Metadata-Version: 2.4
Name: harness-utils
Version: 0.2.0
Summary: Context window management utilities for LLM-based applications
Author-email: Jeremy Tregunna <jeremy@tregunna.ca>
License: MIT
License-File: LICENSE
Keywords: ai,chatbot,context-management,context-window,conversation,llm,prompt-engineering,token-management
Classifier: Development Status :: 4 - Beta
Classifier: Intended Audience :: Developers
Classifier: License :: OSI Approved :: MIT License
Classifier: Programming Language :: Python :: 3
Classifier: Programming Language :: Python :: 3.12
Classifier: Programming Language :: Python :: 3.13
Classifier: Programming Language :: Python :: 3.14
Classifier: Topic :: Scientific/Engineering :: Artificial Intelligence
Classifier: Topic :: Software Development :: Libraries :: Python Modules
Classifier: Typing :: Typed
Requires-Python: >=3.12
Requires-Dist: tiktoken>=0.12.0
Provides-Extra: tiktoken
Requires-Dist: tiktoken>=0.12.0; extra == 'tiktoken'
Description-Content-Type: text/markdown

# harnessutils

Python library for managing LLM context windows in long-running conversations.

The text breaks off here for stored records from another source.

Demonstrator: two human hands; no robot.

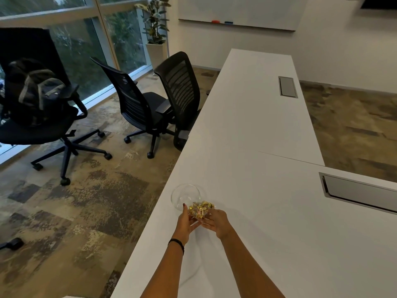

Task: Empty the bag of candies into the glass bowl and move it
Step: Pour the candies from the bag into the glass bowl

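White tabletop (268, 211) runs long and bare down the meeting room, with black office chairs (137, 104) pushed back on the patterned carpet by the window. Both forearms reach forward and converge just short of the table's left edge. The left hand (186, 220), a dark band at its wrist, stands thumb-up with fingers curled against the left side of the bag of candies (200, 209). The right hand (216, 221) closes its fingers on the bag's near right side, so the clear bag of gold-wrapped sweets is pinched between the two. The bag sits at the near rim of the glass bowl (185, 195), overlapping it; the bowl looks empty and stands close to the table edge. Open tabletop stretches to the right and ahead, up to the recessed cable hatch (361, 193).
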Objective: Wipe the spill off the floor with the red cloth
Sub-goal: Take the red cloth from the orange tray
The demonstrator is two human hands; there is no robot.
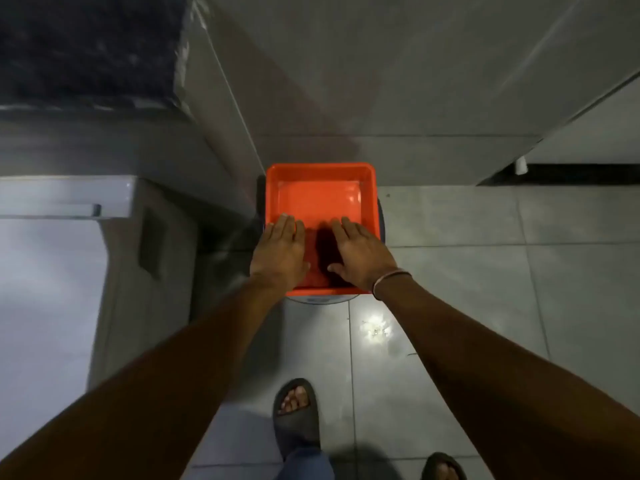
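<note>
An orange-red square tub (320, 167) rests on a round grey base on the tiled floor. A dark red cloth (315, 277) lies in the tub's near end, mostly in shadow. My left hand (280, 252) and my right hand (362, 254) are both flat, palms down, over the near half of the tub on either side of the cloth, with the thumbs close to it. Neither hand is closed around anything. A shiny wet patch, the spill (375, 329), sits on the floor tiles just in front of the tub and to its right.
A grey cabinet (162, 237) with a white top stands close on the left, and a dark stone counter (86, 46) is at the upper left. A pale panel (450, 81) rises behind the tub. My sandalled feet (294, 410) stand on the tiles below.
</note>
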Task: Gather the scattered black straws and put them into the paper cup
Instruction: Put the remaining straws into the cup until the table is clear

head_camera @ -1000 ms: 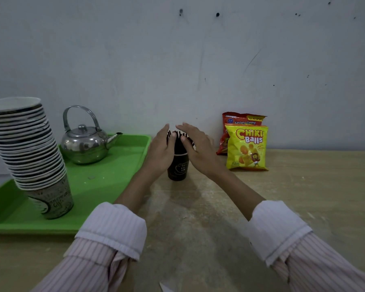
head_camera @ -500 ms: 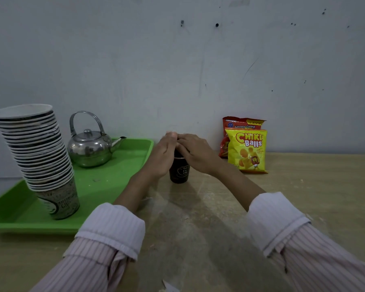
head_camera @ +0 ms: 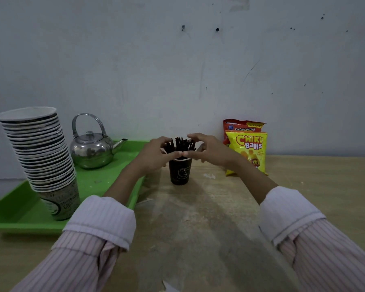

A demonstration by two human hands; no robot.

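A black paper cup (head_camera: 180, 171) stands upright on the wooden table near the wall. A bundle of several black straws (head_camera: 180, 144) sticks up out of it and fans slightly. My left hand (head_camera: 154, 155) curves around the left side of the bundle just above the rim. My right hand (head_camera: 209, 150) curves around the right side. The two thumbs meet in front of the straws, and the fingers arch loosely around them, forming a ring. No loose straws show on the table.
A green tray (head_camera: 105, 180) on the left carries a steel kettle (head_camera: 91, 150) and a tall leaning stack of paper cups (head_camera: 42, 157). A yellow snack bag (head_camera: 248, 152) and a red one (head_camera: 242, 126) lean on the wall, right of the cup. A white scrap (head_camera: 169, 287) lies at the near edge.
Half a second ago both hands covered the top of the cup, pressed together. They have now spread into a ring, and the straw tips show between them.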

Enables indefinite conversation length while staying within token limits.

## Installation

```bash
uv add harness-utils
```

## Features

- **Three-tier context management** - Truncation, pruning, and LLM-powered summarization
- **Turn processing** - Stream event handling with hooks and doom loop detection
- **Pluggable storage** - Filesystem and in-memory backends
- **Zero dependencies** - No external runtime requirements
- **Type-safe** - Full Python 3.12+ type hints

## Quick Start

```python
from harnessutils import ConversationManager, Message, TextPart, generate_id

manager = ConversationManager()
conv = manager.create_conversation()

# Add message
msg = Message(id=generate_id("msg"), role="user")
msg.add_part(TextPart(text="Help me debug"))
manager.add_message(conv.id, msg)

# Prune old outputs
manager.prune_before_turn(conv.id)

# Get messages for LLM
model_messages = manager.to_model_format(conv.id)
```

## Context Management

Three tiers handle context overflow:

**1. Truncation** - Limits tool output size (instant, free)
```python
output = manager.truncate_tool_output(large_output, "tool_name")
```

**2. Pruning** - Removes old tool outputs (fast, ~50ms)
```python
result = manager.prune_before_turn(conv.id)
# Keeps recent 40K tokens, removes older outputs
```

**3. Summarization** - LLM compression when needed (slow, ~3-5s)
```python
if manager.needs_compaction(conv.id, usage):
    manager.compact(conv.id, llm_client, parent_msg_id)
```

## Turn Processing

Process streaming LLM responses with hooks:

```python
from harnessutils import TurnProcessor, TurnHooks

hooks = TurnHooks(
    on_tool_call=execute_tool,
    on_doom_loop=handle_loop,
)

processor = TurnProcessor(message, hooks)
for event in llm_stream:
    processor.process_stream_event(event)
```

Includes:
- Tool state machine
- Doom loop detection (3 identical calls)
- Snapshot tracking

## Configuration

```python
from harnessutils import HarnessConfig

config = HarnessConfig()
config.truncation.max_lines = 2000
config.pruning.prune_protect = 40_000  # Keep recent 40K tokens
config.model_limits.default_context_limit = 200_000
```

## Storage

```python
from harnessutils import FilesystemStorage, MemoryStorage

# Filesystem (production)
storage = FilesystemStorage(config.storage)

# In-memory (testing)
storage = MemoryStorage()

# Custom (implement StorageBackend protocol)
# See examples/custom_storage_example.py
storage = YourCustomStorage()
```

## Examples

- `basic_usage.py` - Simple conversation
- `ollama_example.py` - Ollama integration
- `ollama_with_summarization.py` - Full three-tier demo
- `turn_processing_example.py` - Stream processing
- `custom_storage_example.py` - Custom storage adapter (SQLite)

## Development

```bash
uv sync                          # Install deps
uv run pytest                    # Run unit tests
uv run mypy src/                 # Type check
uv run python -m evals.runner    # Run evals (quality, budget, performance)
```

**Evals** test real-world behavior beyond unit tests:
- Information preservation after compaction
- Token budget compliance
- Performance benchmarks (latency, throughput)

See `evals/README.md` for details.

## License

MIT License - see [LICENSE](LICENSE) for details.